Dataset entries
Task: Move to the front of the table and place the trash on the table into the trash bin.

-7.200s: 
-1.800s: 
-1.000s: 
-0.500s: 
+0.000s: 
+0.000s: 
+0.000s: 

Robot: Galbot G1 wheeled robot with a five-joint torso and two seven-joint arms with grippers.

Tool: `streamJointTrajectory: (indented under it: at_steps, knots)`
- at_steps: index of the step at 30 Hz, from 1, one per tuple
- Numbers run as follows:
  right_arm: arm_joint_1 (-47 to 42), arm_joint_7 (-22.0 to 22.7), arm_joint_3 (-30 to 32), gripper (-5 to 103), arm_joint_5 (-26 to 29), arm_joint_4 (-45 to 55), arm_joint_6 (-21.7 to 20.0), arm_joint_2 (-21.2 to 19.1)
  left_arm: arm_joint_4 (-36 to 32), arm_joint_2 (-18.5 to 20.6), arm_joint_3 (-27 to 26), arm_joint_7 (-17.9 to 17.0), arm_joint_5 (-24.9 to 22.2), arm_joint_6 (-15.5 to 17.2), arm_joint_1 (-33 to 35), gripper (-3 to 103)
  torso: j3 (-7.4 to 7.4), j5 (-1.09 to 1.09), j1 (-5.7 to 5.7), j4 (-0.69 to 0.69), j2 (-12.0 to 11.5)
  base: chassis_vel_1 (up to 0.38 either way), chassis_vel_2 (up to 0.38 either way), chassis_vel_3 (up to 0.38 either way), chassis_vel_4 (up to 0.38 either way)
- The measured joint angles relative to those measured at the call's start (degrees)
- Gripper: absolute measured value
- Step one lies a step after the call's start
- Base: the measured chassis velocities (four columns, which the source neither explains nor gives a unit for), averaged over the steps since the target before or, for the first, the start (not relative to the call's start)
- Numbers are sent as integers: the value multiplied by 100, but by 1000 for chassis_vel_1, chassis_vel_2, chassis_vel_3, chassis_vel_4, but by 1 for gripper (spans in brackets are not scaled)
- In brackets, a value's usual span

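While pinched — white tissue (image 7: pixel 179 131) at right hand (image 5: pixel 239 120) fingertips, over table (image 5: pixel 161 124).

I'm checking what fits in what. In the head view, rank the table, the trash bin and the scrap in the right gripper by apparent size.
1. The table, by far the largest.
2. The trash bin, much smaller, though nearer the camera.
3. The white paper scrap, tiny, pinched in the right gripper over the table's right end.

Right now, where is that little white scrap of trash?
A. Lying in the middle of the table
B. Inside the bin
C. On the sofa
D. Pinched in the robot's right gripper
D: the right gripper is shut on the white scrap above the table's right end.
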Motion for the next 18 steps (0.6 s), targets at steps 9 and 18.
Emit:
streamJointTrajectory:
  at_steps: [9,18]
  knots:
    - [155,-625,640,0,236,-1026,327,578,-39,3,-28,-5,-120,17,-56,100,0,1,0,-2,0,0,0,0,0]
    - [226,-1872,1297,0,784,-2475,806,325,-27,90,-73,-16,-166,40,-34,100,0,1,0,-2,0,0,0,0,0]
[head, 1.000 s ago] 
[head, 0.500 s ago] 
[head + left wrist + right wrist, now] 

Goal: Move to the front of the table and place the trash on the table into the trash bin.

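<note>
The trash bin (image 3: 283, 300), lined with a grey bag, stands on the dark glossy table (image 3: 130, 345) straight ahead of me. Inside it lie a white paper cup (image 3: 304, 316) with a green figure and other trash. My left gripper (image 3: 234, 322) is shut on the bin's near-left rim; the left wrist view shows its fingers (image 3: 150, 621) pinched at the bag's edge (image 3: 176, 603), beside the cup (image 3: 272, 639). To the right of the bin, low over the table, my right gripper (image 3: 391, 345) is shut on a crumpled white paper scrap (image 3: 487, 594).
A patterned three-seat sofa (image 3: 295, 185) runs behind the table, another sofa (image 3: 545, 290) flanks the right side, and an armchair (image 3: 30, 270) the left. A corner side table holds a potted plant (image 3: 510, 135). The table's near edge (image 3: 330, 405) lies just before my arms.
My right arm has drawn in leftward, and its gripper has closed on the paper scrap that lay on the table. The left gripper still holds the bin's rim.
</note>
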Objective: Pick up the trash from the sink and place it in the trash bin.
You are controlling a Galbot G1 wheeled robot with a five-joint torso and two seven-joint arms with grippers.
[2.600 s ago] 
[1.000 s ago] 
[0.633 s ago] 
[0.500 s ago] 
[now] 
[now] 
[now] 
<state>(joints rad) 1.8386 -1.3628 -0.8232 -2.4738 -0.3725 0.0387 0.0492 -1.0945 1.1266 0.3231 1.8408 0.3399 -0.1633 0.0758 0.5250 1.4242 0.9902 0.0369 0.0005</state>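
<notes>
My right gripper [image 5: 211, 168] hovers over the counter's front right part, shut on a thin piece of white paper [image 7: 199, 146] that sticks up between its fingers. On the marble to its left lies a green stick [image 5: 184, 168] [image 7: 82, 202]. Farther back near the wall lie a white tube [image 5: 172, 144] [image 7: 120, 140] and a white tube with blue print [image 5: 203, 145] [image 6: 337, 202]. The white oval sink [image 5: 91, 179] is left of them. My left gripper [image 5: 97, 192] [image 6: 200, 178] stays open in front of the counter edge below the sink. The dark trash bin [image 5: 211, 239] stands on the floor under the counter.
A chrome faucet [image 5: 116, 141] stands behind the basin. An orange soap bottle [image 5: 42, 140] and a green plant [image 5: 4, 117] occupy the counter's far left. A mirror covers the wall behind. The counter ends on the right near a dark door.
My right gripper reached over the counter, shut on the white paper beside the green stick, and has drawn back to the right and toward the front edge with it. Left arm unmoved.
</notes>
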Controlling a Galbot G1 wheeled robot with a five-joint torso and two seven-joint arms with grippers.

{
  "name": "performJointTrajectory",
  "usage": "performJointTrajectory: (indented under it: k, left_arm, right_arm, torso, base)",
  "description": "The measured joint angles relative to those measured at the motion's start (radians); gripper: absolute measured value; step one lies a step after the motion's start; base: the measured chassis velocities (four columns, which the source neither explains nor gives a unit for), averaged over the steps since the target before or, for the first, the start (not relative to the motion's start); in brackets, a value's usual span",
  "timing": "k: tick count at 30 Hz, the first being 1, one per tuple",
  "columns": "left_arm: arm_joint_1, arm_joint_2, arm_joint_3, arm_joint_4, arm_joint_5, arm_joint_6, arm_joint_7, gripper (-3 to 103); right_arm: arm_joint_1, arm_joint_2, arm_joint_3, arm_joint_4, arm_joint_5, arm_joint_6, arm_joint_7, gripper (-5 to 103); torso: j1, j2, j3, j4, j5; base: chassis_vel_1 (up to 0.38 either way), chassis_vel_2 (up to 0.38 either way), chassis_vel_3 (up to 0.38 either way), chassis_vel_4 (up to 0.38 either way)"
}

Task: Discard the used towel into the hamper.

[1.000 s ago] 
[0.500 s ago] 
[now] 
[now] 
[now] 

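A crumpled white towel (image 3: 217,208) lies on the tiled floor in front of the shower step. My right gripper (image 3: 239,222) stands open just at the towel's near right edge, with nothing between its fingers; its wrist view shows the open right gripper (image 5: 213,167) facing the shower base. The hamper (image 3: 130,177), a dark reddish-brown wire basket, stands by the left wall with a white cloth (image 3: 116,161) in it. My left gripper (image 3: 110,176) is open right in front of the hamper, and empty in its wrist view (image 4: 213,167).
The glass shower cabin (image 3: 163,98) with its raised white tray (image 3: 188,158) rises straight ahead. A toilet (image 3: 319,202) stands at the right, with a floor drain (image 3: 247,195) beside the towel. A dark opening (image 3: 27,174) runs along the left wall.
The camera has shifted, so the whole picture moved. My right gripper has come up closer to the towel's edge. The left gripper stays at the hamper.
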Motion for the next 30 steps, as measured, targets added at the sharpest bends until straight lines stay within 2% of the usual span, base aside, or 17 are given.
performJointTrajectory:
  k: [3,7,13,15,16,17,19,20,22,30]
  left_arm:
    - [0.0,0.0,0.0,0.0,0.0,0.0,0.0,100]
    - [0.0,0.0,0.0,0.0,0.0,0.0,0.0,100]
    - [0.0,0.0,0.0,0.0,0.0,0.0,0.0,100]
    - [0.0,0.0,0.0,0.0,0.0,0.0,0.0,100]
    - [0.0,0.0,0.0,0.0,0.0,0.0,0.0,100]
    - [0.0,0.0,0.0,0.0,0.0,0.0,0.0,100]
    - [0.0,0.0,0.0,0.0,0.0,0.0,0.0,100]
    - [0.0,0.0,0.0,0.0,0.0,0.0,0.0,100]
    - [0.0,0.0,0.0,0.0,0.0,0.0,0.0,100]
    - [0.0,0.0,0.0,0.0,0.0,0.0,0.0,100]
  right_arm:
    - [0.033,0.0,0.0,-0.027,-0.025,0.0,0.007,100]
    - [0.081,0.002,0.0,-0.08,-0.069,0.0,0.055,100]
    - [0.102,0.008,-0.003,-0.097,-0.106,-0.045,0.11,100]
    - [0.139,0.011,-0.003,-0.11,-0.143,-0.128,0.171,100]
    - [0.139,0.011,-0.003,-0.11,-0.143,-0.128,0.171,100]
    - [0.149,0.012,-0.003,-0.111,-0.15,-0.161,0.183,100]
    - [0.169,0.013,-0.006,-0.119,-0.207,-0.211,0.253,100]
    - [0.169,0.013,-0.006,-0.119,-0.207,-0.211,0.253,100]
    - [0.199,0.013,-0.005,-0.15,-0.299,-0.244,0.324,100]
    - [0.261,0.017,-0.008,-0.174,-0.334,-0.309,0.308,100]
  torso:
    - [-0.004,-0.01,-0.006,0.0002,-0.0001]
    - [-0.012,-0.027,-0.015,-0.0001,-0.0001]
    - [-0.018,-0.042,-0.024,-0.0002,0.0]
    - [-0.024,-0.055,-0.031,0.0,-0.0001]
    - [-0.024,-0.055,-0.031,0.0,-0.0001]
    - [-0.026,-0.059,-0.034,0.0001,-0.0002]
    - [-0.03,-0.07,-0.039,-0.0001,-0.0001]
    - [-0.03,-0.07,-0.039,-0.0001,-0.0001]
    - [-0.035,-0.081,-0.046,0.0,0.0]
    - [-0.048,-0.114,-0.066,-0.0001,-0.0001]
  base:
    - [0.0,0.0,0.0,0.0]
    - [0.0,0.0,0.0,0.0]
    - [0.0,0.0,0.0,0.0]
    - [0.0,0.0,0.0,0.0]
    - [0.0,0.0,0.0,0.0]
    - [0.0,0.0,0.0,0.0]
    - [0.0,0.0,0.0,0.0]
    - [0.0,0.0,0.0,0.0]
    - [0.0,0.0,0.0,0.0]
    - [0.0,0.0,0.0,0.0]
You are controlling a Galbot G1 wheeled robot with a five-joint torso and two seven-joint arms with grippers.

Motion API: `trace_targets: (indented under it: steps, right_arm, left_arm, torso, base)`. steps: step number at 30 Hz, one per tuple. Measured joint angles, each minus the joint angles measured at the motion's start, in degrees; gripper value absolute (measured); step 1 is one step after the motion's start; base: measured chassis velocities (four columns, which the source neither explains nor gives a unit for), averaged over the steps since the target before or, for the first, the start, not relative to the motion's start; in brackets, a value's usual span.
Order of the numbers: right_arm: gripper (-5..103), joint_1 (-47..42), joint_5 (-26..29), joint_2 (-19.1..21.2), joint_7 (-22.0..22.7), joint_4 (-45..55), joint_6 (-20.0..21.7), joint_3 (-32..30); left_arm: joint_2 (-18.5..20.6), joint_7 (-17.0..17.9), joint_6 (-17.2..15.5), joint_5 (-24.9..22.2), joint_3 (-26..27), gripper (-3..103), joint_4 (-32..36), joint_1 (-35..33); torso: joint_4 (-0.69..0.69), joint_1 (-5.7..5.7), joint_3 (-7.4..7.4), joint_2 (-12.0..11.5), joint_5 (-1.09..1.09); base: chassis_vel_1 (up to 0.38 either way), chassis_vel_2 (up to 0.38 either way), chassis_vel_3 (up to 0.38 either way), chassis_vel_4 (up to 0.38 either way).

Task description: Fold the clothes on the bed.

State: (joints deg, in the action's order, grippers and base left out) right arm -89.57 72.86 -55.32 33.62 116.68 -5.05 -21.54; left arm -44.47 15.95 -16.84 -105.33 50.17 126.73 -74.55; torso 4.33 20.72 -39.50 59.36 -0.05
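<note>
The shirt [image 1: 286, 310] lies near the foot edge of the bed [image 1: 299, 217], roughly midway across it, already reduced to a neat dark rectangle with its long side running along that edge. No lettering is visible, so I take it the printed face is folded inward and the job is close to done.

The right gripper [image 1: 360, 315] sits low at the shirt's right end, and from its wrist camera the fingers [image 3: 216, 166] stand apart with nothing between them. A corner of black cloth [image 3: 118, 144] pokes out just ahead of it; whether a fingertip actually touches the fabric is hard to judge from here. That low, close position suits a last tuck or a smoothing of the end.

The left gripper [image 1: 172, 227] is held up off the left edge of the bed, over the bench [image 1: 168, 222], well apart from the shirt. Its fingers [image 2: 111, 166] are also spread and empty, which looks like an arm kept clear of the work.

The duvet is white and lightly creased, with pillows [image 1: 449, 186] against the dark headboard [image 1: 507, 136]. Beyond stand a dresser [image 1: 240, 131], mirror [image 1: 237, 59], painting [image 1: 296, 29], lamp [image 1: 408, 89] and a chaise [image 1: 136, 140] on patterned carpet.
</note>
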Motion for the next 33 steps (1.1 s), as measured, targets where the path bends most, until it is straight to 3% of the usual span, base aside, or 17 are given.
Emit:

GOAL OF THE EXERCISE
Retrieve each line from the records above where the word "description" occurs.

RESPONSE BOX
  "description": "The measured joint angles relative to those measured at the motion's start (radians); gripper: absolute measured value; step one lies a step after the motion's start; base: the measured chassis velocities (four columns, which the source neither explains nor gives a unit for), averaged over the steps since the target before or, for the first, the start (not relative to the motion's start); in brackets, a value's usual span",
Task description: Fold the clothes on the bed.

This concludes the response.